—Dans notre nouveau véhicule, celui-là même que vous vous acharniez à détériorer, lorsque M. de Flammermont est intervenu, si heureusement pour vous et pour nous.

Farenheit promenait autour de lui des regards peu satisfaits.

—Peuh! murmura-t-il avec une grimace, c'est moins confortable que l'autre wagon.

—Que voulez-vous, répliqua Gontran, à la guerre comme à la guerre, nous devons même nous estimer fort heureux qu'un concours providentiel de circonstances nous ait mis à même de poursuivre notre voyage... autrement, je devais renoncer à l'espoir de retrouver jamais ma chère Séléna, et vous à celui de remettre la main sur votre ami Sharp.

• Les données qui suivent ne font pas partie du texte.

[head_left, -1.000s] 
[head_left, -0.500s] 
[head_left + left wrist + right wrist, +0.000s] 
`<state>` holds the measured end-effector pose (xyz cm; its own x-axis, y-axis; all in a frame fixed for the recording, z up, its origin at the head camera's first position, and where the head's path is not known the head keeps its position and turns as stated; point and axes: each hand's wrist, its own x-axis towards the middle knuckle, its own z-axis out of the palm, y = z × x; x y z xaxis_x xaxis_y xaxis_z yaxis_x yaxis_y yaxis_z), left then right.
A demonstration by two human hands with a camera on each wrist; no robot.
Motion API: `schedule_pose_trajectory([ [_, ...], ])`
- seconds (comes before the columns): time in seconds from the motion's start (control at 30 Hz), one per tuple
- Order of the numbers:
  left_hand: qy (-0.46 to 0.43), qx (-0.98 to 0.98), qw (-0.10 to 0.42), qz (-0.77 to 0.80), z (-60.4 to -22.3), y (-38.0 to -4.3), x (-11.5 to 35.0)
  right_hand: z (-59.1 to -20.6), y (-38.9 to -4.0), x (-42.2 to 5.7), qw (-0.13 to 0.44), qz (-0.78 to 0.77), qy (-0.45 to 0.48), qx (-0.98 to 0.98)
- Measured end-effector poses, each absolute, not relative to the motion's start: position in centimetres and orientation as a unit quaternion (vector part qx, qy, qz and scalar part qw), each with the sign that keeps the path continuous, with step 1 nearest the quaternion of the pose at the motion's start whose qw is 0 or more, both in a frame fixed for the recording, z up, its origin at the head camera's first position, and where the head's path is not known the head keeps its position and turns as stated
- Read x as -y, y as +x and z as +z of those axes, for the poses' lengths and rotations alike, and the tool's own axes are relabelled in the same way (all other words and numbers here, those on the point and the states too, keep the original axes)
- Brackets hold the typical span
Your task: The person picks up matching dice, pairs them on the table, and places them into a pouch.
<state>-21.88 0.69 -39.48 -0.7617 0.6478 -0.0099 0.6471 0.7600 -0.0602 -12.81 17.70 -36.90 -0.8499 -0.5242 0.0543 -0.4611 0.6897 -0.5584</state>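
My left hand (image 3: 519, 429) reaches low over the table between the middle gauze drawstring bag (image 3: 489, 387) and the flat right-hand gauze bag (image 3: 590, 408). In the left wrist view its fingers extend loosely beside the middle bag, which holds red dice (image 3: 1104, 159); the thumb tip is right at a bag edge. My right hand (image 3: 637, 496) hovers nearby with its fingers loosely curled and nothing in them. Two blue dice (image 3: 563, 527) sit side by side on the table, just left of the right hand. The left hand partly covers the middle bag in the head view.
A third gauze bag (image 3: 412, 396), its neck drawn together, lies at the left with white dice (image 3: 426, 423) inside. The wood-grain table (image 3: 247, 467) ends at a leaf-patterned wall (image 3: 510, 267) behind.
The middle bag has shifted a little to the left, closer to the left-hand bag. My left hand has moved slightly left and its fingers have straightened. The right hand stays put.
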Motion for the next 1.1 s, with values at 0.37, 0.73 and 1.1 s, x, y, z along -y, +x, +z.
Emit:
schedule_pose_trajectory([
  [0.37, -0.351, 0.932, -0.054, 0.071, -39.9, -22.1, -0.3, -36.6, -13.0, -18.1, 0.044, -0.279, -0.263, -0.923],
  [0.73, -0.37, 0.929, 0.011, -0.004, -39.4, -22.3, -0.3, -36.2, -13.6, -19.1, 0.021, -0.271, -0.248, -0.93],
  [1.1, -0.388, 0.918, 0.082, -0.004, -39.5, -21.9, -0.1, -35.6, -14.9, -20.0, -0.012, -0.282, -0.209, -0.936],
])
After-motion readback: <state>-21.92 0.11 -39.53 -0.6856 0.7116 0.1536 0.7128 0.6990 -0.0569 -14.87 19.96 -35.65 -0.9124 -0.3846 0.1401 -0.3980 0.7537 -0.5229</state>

À ce nom, qui avait toujours eu la propriété de le mettre en fureur, l'Américain fit sur sa couche un bond formidable, les dents serrées, les poings fermés, les yeux étincelants.

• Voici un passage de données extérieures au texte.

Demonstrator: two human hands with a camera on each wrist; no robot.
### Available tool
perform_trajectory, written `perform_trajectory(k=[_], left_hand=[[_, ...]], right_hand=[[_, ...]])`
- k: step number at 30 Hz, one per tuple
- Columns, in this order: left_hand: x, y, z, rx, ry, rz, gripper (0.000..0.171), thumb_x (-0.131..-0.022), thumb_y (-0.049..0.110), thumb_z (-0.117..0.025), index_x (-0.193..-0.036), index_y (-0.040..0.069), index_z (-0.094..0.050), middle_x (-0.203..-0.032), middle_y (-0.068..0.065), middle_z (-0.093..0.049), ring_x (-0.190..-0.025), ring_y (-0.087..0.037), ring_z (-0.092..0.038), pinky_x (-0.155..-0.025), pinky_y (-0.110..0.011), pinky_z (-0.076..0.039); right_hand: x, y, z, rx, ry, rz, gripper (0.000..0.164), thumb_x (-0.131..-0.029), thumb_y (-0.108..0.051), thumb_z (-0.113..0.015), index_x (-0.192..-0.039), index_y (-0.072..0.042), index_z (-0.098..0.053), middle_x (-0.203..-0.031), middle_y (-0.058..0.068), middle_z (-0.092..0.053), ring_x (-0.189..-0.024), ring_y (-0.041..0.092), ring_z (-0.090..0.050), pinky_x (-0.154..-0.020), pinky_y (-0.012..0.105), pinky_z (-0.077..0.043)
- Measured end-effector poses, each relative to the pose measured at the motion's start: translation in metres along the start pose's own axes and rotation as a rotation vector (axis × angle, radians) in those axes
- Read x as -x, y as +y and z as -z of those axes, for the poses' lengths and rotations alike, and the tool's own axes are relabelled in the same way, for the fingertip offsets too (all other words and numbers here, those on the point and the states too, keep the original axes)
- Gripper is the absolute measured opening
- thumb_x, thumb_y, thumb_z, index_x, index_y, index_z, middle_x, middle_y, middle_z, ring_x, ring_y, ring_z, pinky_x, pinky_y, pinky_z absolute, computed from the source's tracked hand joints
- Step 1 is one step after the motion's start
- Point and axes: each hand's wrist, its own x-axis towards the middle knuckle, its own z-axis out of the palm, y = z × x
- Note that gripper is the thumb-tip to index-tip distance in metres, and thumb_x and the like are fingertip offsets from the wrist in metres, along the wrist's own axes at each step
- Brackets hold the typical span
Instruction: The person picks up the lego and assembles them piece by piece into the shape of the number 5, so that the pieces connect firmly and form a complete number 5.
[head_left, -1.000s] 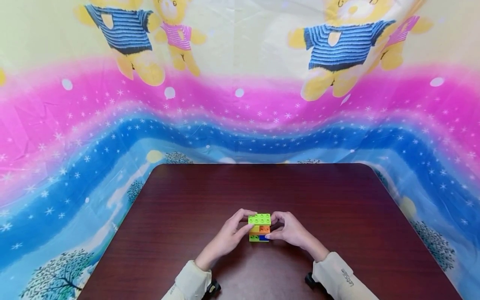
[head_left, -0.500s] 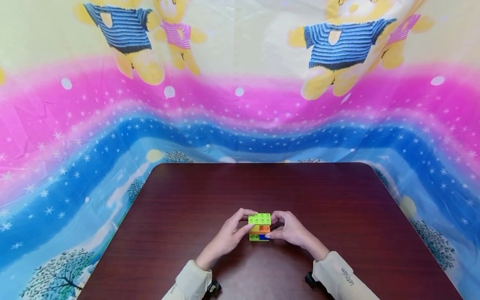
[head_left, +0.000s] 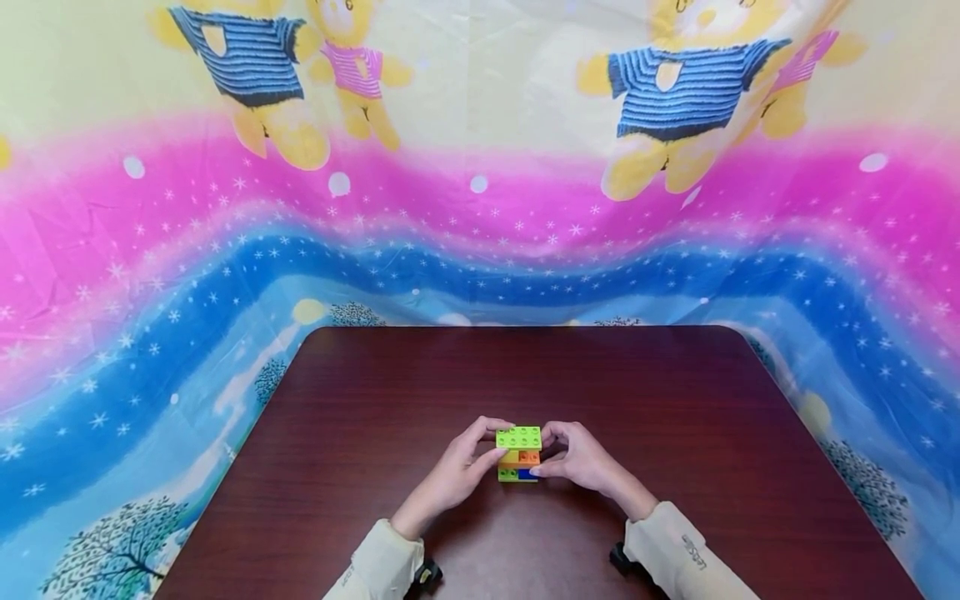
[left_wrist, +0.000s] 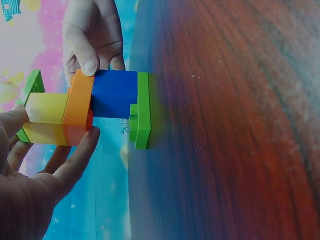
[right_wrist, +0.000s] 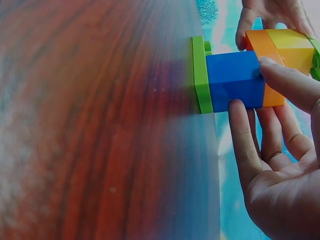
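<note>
Between both hands, near the middle of the table, stands a stack of building bricks. A flat light green brick (head_left: 519,438) caps it, over a yellow brick (left_wrist: 47,107). Below comes a flat orange brick (head_left: 530,457), then a blue brick (head_left: 527,474) on the right half of a flat green bottom brick (left_wrist: 144,111). My left hand (head_left: 461,471) holds the stack's upper left, thumb at the yellow brick and a fingertip against the orange one. From the right, my right hand (head_left: 581,458) grips the blue brick, its thumb where blue meets orange.
The dark reddish-brown table (head_left: 360,392) has rounded far corners. Behind and around it hangs a cloth (head_left: 480,217) printed with bears and snowflakes. Pale sleeves (head_left: 678,546) cover both forearms, and a black device (head_left: 427,575) sits at each wrist.
</note>
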Motion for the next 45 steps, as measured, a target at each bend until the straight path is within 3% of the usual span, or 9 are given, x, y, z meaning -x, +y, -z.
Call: perform_trajectory(k=[12,23,36,45], left_hand=[[-0.001,-0.0022,-0.0065,0.155,0.04,0.065,0.033,-0.103,0.009,-0.063,-0.135,0.011,-0.057,-0.131,-0.01,-0.065,-0.119,-0.033,-0.062,-0.091,-0.03,-0.059],[-0.0003,0.0013,-0.0066,0.205,0.051,0.167,0.031,-0.103,0.018,-0.065,-0.133,0.018,-0.056,-0.124,-0.008,-0.066,-0.121,-0.028,-0.06,-0.088,-0.025,-0.056],[-0.0003,0.0044,-0.0085,0.174,0.105,0.161,0.028,-0.101,0.019,-0.069,-0.128,0.018,-0.062,-0.12,-0.01,-0.07,-0.115,-0.028,-0.065,-0.091,-0.028,-0.057],[-0.0001,0.0027,-0.0097,0.225,0.115,0.161,0.029,-0.1,0.015,-0.069,-0.128,0.012,-0.062,-0.12,-0.018,-0.068,-0.107,-0.035,-0.068,-0.086,-0.025,-0.057]], right_hand=[[0.0008,-0.0005,-0.0007,0.013,-0.005,0.009,0.033,-0.08,-0.008,-0.09,-0.103,-0.003,-0.066,-0.102,0.012,-0.067,-0.096,0.025,-0.071,-0.077,0.028,-0.062],[0.0001,0.0021,-0.0012,0.004,0.001,0.002,0.034,-0.079,-0.007,-0.09,-0.102,-0.003,-0.066,-0.102,0.013,-0.066,-0.096,0.026,-0.071,-0.077,0.028,-0.063],[0.0002,0.0024,-0.0009,0.014,0.003,0.015,0.034,-0.079,-0.008,-0.09,-0.102,-0.004,-0.065,-0.102,0.011,-0.067,-0.096,0.023,-0.071,-0.077,0.028,-0.063],[0.0013,-0.0004,-0.0012,0.026,0.006,0.014,0.034,-0.079,-0.008,-0.09,-0.103,-0.005,-0.066,-0.103,0.011,-0.067,-0.097,0.024,-0.07,-0.078,0.028,-0.063]])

Mais il se produisit alors un singulier phénomène; projeté par sa force d'impulsion, il alla donner de la tête contre la paroi supérieure du projectile pour retomber sur les épaules d'Ossipoff, fort tranquillement occupé à rédiger ses notes de voyage.

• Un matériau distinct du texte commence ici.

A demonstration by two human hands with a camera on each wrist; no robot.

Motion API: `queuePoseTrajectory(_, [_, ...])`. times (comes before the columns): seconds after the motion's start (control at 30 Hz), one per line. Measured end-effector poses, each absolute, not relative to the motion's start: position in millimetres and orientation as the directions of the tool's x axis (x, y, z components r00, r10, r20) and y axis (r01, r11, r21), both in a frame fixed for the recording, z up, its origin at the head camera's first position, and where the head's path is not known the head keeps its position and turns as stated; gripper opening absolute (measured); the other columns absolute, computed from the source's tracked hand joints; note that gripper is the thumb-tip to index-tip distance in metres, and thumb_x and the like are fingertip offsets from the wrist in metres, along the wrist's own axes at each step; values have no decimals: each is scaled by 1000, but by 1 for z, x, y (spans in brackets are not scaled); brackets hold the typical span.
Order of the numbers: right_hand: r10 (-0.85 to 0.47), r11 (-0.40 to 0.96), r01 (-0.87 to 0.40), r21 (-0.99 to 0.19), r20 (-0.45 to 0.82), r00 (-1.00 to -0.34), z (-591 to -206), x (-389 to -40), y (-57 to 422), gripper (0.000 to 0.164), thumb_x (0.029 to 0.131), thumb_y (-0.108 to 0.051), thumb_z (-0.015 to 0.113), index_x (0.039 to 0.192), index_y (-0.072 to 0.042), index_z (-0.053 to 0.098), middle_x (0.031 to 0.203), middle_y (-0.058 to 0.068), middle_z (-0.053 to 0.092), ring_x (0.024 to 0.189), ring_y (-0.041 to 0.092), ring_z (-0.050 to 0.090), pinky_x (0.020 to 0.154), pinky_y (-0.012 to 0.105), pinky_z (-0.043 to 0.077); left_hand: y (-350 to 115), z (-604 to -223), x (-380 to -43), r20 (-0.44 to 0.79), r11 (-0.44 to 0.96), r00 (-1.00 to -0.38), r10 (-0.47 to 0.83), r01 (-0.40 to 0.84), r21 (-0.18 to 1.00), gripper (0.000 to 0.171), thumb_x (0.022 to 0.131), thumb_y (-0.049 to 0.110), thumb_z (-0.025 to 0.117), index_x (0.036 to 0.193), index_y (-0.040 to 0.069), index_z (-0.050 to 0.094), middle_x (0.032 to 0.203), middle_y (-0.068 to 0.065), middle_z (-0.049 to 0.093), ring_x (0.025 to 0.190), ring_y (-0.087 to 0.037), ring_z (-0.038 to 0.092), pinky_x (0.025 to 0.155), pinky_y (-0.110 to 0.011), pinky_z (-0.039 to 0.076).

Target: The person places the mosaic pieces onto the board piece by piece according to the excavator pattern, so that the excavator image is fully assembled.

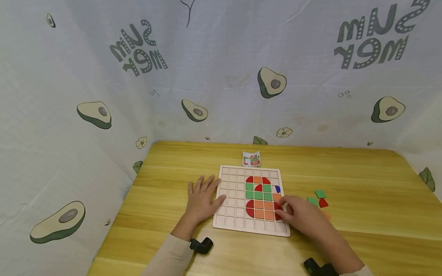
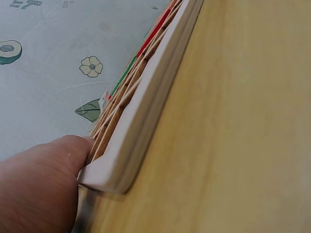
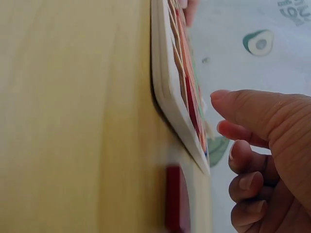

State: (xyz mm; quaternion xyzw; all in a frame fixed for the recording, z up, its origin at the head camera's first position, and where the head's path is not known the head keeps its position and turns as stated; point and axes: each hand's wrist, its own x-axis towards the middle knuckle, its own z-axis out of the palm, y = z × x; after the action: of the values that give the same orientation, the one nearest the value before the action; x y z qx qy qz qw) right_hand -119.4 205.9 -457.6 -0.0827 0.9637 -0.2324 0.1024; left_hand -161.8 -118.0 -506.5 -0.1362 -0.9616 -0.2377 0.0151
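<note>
While my left hand [image 1: 202,201] lies spread, my right hand [image 1: 301,214] holds nothing, fingertips narrowly parted, at red quarter-circle tiles [image 1: 277,217] near the grid board's [image 1: 239,211] right edge. Light, stiff, I judge; best pinched by their rims.

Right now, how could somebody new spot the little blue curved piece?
On the yellow wooden table lies a pale wooden grid board. In its rightmost column, look just above the orange square tile near the person's right hand. There sits the small blue curved piece, right of a green square tile and the only blue one on the board.
</note>
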Motion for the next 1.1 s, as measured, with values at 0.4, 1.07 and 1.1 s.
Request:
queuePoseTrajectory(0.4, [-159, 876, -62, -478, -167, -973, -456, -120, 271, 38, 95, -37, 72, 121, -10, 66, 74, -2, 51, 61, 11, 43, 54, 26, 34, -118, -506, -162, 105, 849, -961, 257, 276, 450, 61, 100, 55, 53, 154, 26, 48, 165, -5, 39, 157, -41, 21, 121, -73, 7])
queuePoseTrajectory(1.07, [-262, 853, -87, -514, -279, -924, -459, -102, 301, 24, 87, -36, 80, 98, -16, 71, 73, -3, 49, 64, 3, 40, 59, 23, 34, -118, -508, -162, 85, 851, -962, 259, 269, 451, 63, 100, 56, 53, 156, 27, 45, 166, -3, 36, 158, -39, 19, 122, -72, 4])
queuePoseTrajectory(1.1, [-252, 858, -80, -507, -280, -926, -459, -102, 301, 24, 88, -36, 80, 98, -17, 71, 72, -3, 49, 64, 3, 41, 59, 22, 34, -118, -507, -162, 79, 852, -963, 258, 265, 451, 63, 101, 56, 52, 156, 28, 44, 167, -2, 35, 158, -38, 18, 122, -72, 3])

Surpris à l'improviste, le vieillard perdit l'équilibre, tenta de se rattraper à Gontran qu'il entraîna dans sa chute et tous les trois roulèrent sur le plancher, pendant que Fricoulet riait aux larmes.

Ossipoff fut le premier qui se releva.

—Qu'y a-t-il? grommela-t-il tout en bougonnant... quelle est cette commotion?